First, it was the Santa Monica store on Montana Avenue. Then it was the Marin Country Mart and then The Shops at Sportsmen’s Lodge in Studio City.
Each store opening had been covered with much fanfare after the news was fed to legacy media reporters. The closures? Not at all.
So, perhaps not shockingly, the stories on the closures seemed to come too late for the vendors who saw their lines marked down and employees now out of jobs, including those who had hopped on board believing in the ambitious plans of parent companies who continually fed reporters lines of wanting to scale an iconic business.
Few questioned the merits of the ownership and the executive teams installed to run the business each time the Fred Segal license traded hands.
Perhaps telling was what Global Icons – the most recent licensee – CEO Jeff Lotman told the Los Angeles Times last week when a reporter came calling about the closed doors: “Everything just fell apart [after Covid], and then I sort of had to become a retailer, which is not what I planned to do. I knew nothing about retail.”
In 2019, at the time Global Icons’ acquisition of its first-ever brand, Lotman boldly stated the retail industry’s headwinds were relegated to those whose businesses are “boring.”
Lotman went on to tell the Times his strategy was to focus on branded product, lamenting that the brand never capitalized on its own equity.

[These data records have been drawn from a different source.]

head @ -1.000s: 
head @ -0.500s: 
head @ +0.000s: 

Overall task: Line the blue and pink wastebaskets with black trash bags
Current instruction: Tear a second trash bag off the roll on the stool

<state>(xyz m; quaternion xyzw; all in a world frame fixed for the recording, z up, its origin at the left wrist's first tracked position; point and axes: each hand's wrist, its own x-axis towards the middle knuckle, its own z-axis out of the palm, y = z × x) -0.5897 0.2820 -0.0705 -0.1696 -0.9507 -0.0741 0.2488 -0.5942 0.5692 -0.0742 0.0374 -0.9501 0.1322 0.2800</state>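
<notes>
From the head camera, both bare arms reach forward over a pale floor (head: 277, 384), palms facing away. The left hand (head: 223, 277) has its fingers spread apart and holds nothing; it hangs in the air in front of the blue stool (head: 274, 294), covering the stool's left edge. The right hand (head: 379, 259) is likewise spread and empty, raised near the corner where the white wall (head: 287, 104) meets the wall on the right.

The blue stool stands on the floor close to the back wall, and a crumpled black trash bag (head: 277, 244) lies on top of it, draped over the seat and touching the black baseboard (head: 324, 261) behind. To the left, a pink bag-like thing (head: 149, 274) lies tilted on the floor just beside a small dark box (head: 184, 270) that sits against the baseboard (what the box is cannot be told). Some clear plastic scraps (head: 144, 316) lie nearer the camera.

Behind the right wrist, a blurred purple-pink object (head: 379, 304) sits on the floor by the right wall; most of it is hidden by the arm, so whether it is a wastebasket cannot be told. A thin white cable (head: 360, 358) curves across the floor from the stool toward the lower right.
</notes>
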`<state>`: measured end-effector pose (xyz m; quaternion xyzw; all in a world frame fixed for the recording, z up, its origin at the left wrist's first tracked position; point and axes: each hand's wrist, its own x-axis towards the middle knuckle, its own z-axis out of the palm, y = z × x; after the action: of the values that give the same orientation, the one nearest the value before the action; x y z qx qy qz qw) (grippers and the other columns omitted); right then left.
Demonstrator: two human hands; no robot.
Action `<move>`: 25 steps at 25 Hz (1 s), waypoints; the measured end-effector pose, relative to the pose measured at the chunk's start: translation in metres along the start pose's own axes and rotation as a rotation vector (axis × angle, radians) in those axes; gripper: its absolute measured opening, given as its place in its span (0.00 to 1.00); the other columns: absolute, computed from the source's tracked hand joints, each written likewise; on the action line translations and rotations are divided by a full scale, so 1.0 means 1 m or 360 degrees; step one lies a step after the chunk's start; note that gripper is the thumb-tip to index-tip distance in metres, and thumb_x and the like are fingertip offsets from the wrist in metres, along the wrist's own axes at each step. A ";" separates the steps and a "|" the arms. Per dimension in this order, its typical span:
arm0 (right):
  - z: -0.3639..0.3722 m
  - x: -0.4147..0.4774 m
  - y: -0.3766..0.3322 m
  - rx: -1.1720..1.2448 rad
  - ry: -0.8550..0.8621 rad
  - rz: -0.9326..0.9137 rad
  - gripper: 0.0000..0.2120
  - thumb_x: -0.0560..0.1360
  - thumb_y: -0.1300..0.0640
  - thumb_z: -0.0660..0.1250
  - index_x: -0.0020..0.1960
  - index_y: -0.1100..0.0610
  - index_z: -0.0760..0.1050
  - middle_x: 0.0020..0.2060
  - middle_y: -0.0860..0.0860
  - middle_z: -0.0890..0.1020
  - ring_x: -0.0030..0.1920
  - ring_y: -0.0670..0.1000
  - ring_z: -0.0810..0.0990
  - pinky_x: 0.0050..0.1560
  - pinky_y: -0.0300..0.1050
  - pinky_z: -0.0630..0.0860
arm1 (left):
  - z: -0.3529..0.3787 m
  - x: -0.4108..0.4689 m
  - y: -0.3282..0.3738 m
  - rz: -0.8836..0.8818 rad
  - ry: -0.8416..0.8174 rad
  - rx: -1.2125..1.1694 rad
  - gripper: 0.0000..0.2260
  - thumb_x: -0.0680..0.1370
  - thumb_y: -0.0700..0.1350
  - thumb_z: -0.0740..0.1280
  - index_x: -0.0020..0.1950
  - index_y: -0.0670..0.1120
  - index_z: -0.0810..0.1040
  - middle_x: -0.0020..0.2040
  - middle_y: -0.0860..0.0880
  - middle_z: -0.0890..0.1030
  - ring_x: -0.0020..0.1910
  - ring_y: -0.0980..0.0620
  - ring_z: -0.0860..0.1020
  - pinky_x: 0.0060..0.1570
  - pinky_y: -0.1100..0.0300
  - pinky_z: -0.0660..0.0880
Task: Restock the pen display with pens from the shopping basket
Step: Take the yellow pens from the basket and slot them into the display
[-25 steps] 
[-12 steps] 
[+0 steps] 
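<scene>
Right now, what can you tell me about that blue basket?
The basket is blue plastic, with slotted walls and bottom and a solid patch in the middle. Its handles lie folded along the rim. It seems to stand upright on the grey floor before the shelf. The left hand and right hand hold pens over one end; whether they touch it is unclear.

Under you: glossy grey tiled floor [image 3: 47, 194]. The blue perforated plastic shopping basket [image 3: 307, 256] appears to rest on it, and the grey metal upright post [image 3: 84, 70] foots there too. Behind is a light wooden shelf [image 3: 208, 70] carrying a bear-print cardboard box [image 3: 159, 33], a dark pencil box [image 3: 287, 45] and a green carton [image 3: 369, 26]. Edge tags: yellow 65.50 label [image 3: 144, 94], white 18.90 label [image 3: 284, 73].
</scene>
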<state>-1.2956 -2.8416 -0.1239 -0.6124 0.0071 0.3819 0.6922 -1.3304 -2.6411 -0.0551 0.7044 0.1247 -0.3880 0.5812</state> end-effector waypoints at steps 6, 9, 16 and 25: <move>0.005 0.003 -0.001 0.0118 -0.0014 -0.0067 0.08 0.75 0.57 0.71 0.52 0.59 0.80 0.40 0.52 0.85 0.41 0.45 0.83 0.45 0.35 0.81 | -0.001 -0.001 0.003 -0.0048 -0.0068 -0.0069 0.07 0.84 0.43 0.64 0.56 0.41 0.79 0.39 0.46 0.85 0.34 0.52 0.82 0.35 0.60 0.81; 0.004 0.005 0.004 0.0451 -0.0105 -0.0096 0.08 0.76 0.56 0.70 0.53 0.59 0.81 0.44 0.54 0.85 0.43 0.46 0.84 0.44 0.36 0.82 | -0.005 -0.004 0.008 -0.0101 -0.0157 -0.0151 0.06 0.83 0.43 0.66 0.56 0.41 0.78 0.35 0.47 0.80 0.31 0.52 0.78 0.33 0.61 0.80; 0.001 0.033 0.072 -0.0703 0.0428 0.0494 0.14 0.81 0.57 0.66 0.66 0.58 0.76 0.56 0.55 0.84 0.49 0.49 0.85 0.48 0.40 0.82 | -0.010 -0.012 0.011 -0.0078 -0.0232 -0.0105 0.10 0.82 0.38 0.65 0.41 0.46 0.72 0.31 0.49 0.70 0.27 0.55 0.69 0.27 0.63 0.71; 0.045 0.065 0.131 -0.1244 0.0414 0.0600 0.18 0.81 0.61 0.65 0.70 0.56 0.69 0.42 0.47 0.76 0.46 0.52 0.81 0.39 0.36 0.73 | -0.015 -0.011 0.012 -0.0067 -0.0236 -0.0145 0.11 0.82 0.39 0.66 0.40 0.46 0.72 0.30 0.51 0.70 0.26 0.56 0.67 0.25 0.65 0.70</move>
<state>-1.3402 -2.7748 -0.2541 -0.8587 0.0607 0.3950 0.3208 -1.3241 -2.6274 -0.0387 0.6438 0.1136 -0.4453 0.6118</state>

“That’s really what we needed to develop to make this thing work,” Lotman told the newspaper.
Global Icons is a licensing company, which looks for logos with brand equity and enlists factories to stick them on blanks – from T-shirts to water bottles – to then sell. The danger is rapid category expansion without awareness of the potential for brand dilution.
The strategy can work if executed thoughtfully. Otherwise, it can be filled with landmines.
Licensing is a different skill set from being a merchant and understanding what makes the local consumer tick, what’s happening in the broader world that influences buying behavior, how to execute product exclusives and maintaining strong vendor relationships.
Lotman hit the nail on the head when he added, “Retail is hard and being a multi-brand retailer is even harder.”
It’s too bad that wasn’t acknowledged prior to the brand trading hands.